(Work to be completed)
Every line below must be reproduced exactly; no pictures are to be included.

(Exercise data)
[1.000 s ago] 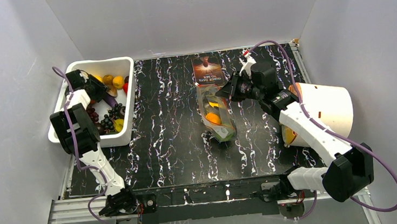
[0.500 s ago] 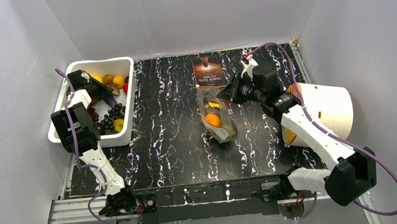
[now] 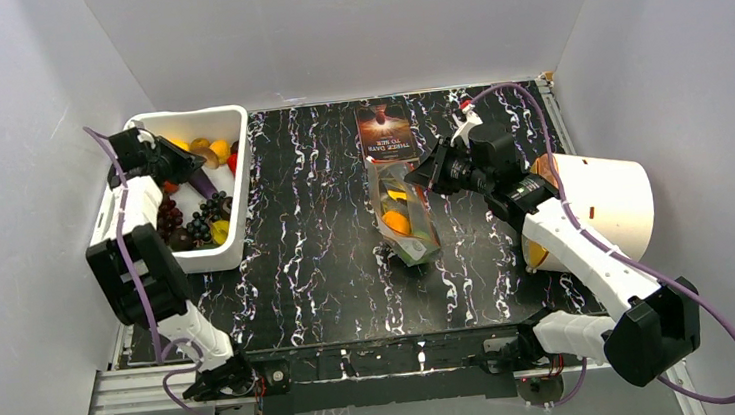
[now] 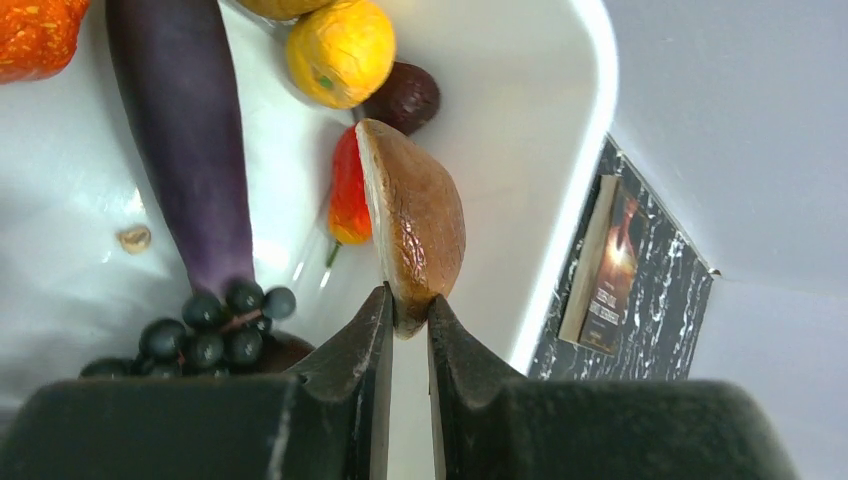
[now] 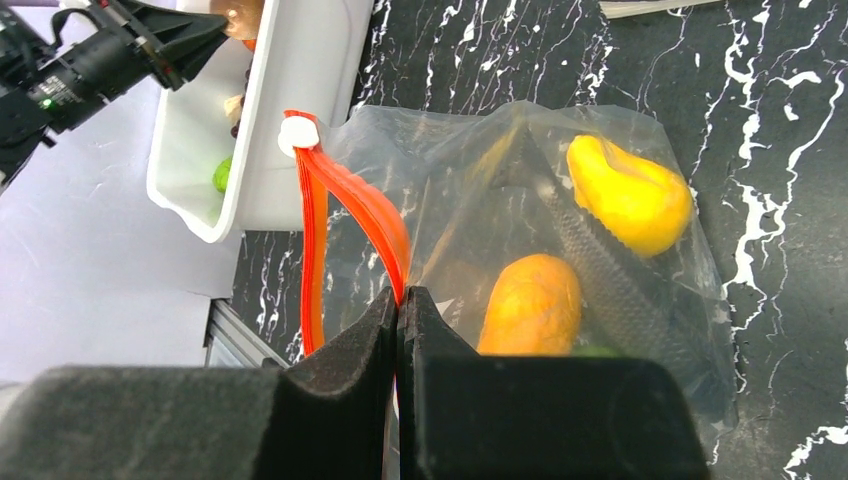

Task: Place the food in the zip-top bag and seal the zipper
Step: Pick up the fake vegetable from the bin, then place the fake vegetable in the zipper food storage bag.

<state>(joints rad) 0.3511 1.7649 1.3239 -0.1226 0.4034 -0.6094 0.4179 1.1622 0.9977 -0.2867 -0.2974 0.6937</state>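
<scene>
Two grips: your right fingers [image 5: 352, 350] pinch the zipper [image 5: 345, 215], propping the zip-top bag [image 5: 600, 130] open, while your left fingers [image 4: 352, 370] pinch a brown food piece [image 4: 420, 230] at the white tub [image 4: 570, 150].

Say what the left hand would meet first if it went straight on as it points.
Beyond the brown piece the left hand grips, probably the dark round fruit, then the white tub's wall; height above them unclear.

Clear zip-top bag [image 5: 480, 170] mid-table, orange and yellow food [image 5: 530, 305] inside, red-orange zipper [image 5: 313, 240] unsealed.
</scene>
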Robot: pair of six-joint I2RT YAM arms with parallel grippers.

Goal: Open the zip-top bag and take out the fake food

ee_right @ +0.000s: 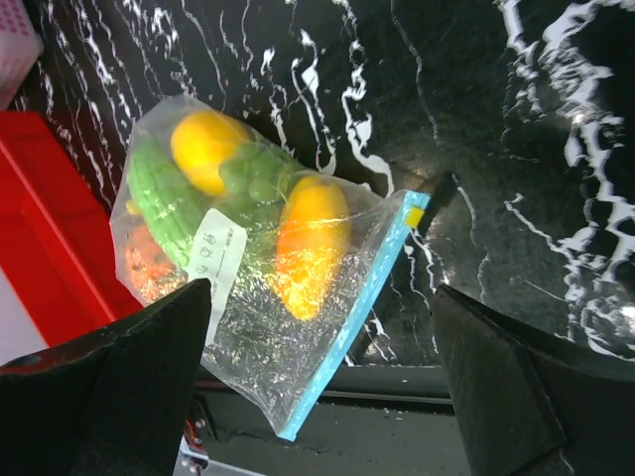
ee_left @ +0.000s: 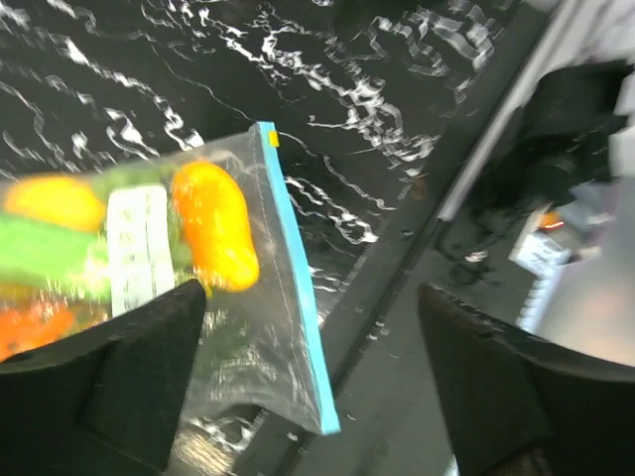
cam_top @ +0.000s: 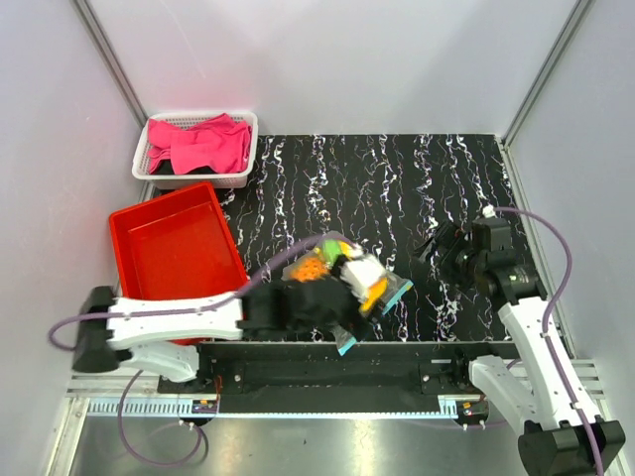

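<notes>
stretching rightward, the left end effector (ee_left: 310,332) hangs wide-jawed over the zip-top bag (ee_right: 260,263), right end effector (ee_right: 317,294) likewise agape.

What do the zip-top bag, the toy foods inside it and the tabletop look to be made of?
Zip-top bag: thin clear plastic film, glossy and crinkled; its light blue zip strip looks like thicker plastic. Yellow-orange oval piece: smooth with a sheen, probably moulded plastic. Green piece: ridged, likely plastic too. Tabletop: black with white veins, marble-look; stone or print, cannot tell.
</notes>
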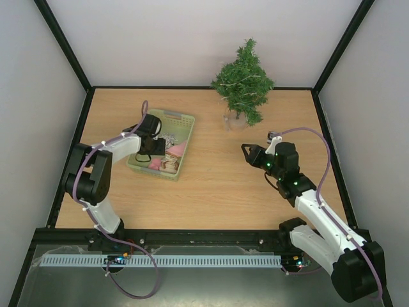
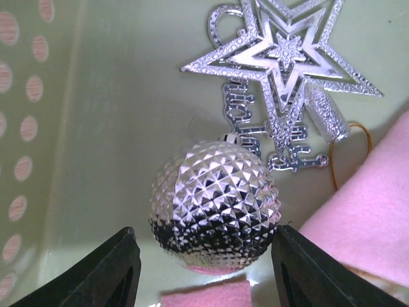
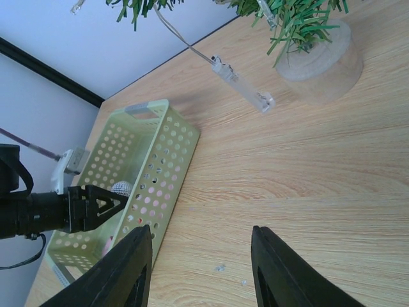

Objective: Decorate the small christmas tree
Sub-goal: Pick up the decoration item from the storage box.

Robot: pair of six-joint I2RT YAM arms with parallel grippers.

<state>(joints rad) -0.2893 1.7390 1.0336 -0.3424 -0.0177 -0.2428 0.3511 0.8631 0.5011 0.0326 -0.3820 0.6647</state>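
My left gripper (image 2: 206,238): open, its fingers flanking the silver faceted ball ornament (image 2: 214,204) inside the pale green perforated plastic basket (image 1: 185,119) (not yet pinched).
My right gripper (image 3: 201,240): open, empty, above the wooden table (image 1: 211,192).
Small dark-green bushy christmas tree (image 1: 243,80): upright at the table's far edge, right of the basket.

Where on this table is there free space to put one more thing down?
Free: the wide table strip between the basket and the right claw, down to the near edge; also the gap between basket and tree. Crowded: inside the basket, with ornaments and the left claw. A clear tube lies by the tree's base.
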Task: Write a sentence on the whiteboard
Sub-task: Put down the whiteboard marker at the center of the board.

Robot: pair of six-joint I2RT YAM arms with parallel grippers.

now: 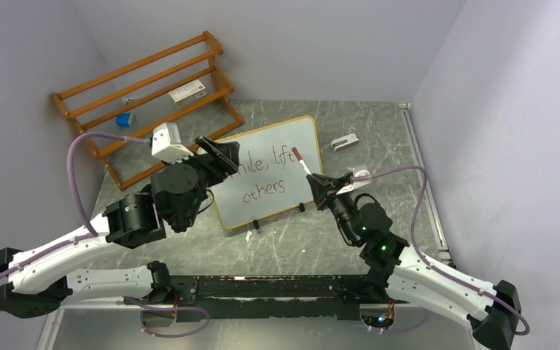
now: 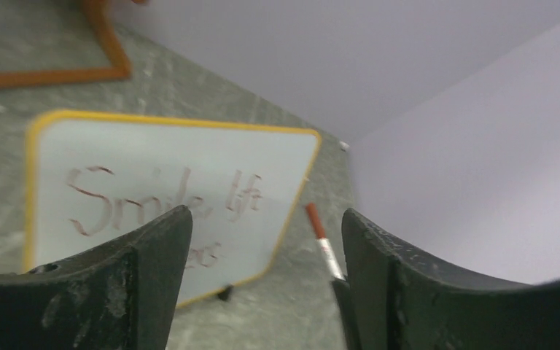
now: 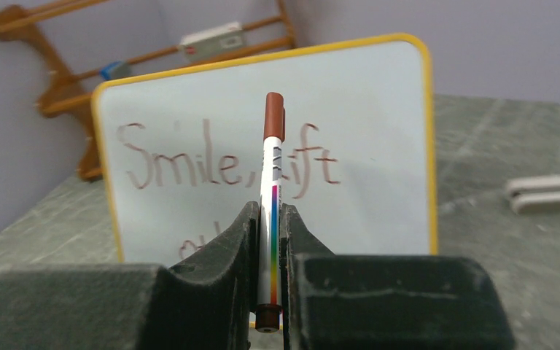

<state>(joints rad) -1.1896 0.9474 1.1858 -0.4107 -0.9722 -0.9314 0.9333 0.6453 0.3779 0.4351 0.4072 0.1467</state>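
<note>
- The top view shows the whole layout: the whiteboard (image 1: 277,142) stands mid-desk (image 1: 379,146) between both arms, with the orange-brown rack (image 1: 131,65) behind it to the left and a small white clip-like piece (image 1: 344,143) off its far right corner.
- In that view the left claw (image 1: 227,157) covers the first letter, so the sentence (image 1: 264,189) reads "mile, lift / others".
- The left wrist view shows the blurred "S", while its finger hides most of the second line.
- The right wrist view gives "Smile, lift" sharply, but only the top of the lower line clears the claw.
- The board leans back on small black feet, written face toward the arms. Seen from above, its long axis runs from near left to far right.
- The marker (image 3: 272,146) stands upright in the right wrist view, brown end up, in front of the word "lift". From above it slants up-left toward the board's right edge.
- The right claw (image 3: 267,211) is pinched tight on the marker's lower barrel.
- The left claw's jaws stand wide apart, holding nothing. Whether it touches the board, I cannot tell.
</note>
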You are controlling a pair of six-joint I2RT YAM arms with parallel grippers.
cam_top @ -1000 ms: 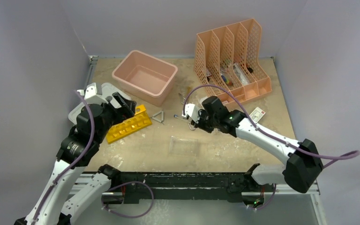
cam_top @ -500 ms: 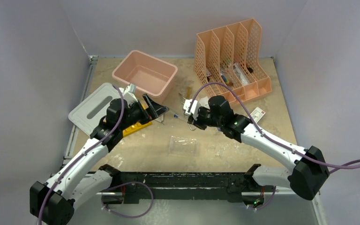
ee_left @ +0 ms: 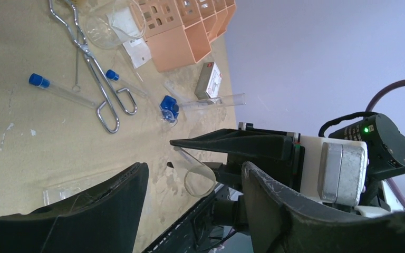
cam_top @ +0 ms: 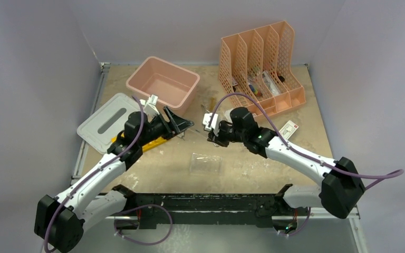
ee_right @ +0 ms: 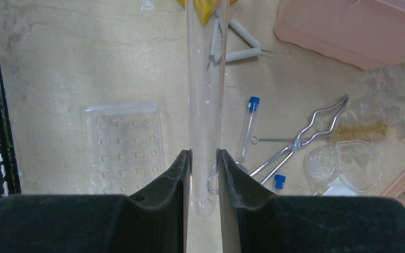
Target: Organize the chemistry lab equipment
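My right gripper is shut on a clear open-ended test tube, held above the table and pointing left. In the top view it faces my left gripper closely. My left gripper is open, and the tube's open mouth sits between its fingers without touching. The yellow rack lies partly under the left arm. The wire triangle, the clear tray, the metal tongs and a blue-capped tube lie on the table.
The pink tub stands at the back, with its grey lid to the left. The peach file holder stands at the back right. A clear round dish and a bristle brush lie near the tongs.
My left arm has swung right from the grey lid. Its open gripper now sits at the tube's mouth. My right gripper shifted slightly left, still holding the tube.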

(Task output)
[1.000 s ago] 
[0.500 s ago] 
[now] 
[now] 
[now] 

Task: Place the food in the zip-top bag and seal the zipper
Step: Pick up the fake vegetable from the bin, then place the fake vegetable in the zipper food storage bag.

<state>(joints rad) 0.3511 1.7649 1.3239 -0.1226 0.4034 -0.6094 0.4179 1.1622 0.9977 -0.2867 -0.2974 0.6937</state>
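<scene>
Two grips: your right fingers [image 5: 352, 350] pinch the zipper [image 5: 345, 215], propping the zip-top bag [image 5: 600, 130] open, while your left fingers [image 4: 352, 370] pinch a brown food piece [image 4: 420, 230] at the white tub [image 4: 570, 150].

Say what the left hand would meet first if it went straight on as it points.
Beyond the brown piece the left hand grips, probably the dark round fruit, then the white tub's wall; height above them unclear.

Clear zip-top bag [image 5: 480, 170] mid-table, orange and yellow food [image 5: 530, 305] inside, red-orange zipper [image 5: 313, 240] unsealed.
</scene>
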Robot: pair of six-joint I2RT YAM arms with parallel grippers.

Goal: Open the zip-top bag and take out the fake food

ee_right @ +0.000s: 
ee_left @ +0.000s: 
cam_top @ +0.000s: 

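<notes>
stretching rightward, the left end effector (ee_left: 310,332) hangs wide-jawed over the zip-top bag (ee_right: 260,263), right end effector (ee_right: 317,294) likewise agape.

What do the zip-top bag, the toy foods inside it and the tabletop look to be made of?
Zip-top bag: thin clear plastic film, glossy and crinkled; its light blue zip strip looks like thicker plastic. Yellow-orange oval piece: smooth with a sheen, probably moulded plastic. Green piece: ridged, likely plastic too. Tabletop: black with white veins, marble-look; stone or print, cannot tell.
</notes>
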
Objective: Decorate the small christmas tree
Sub-goal: Pick up the decoration item from the storage box.

Robot: pair of six-joint I2RT YAM arms with parallel grippers.

<state>(joints rad) -0.2893 1.7390 1.0336 -0.3424 -0.0177 -0.2428 0.3511 0.8631 0.5011 0.0326 -0.3820 0.6647</state>
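My left gripper (image 2: 206,238): open, its fingers flanking the silver faceted ball ornament (image 2: 214,204) inside the pale green perforated plastic basket (image 1: 185,119) (not yet pinched).
My right gripper (image 3: 201,240): open, empty, above the wooden table (image 1: 211,192).
Small dark-green bushy christmas tree (image 1: 243,80): upright at the table's far edge, right of the basket.

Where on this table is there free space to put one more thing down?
Free: the wide table strip between the basket and the right claw, down to the near edge; also the gap between basket and tree. Crowded: inside the basket, with ornaments and the left claw. A clear tube lies by the tree's base.
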Task: Write a sentence on the whiteboard
Sub-task: Put down the whiteboard marker at the center of the board.

Robot: pair of six-joint I2RT YAM arms with parallel grippers.

now: 
now: 
now: 

<state>(joints rad) -1.1896 0.9474 1.1858 -0.4107 -0.9722 -0.9314 0.9333 0.6453 0.3779 0.4351 0.4072 0.1467</state>
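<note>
- The top view shows the whole layout: the whiteboard (image 1: 277,142) stands mid-desk (image 1: 379,146) between both arms, with the orange-brown rack (image 1: 131,65) behind it to the left and a small white clip-like piece (image 1: 344,143) off its far right corner.
- In that view the left claw (image 1: 227,157) covers the first letter, so the sentence (image 1: 264,189) reads "mile, lift / others".
- The left wrist view shows the blurred "S", while its finger hides most of the second line.
- The right wrist view gives "Smile, lift" sharply, but only the top of the lower line clears the claw.
- The board leans back on small black feet, written face toward the arms. Seen from above, its long axis runs from near left to far right.
- The marker (image 3: 272,146) stands upright in the right wrist view, brown end up, in front of the word "lift". From above it slants up-left toward the board's right edge.
- The right claw (image 3: 267,211) is pinched tight on the marker's lower barrel.
- The left claw's jaws stand wide apart, holding nothing. Whether it touches the board, I cannot tell.
</note>
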You are controlling a pair of six-joint I2RT YAM arms with parallel grippers.
cam_top @ -1000 ms: 
cam_top @ -500 ms: 
ee_left @ +0 ms: 
cam_top @ +0 ms: 
ee_right @ +0 ms: 
Target: Organize the chemistry lab equipment
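My right gripper is shut on a clear open-ended test tube, held above the table and pointing left. In the top view it faces my left gripper closely. My left gripper is open, and the tube's open mouth sits between its fingers without touching. The yellow rack lies partly under the left arm. The wire triangle, the clear tray, the metal tongs and a blue-capped tube lie on the table.
The pink tub stands at the back, with its grey lid to the left. The peach file holder stands at the back right. A clear round dish and a bristle brush lie near the tongs.
My left arm has swung right from the grey lid. Its open gripper now sits at the tube's mouth. My right gripper shifted slightly left, still holding the tube.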

The output for this exercise is now complete.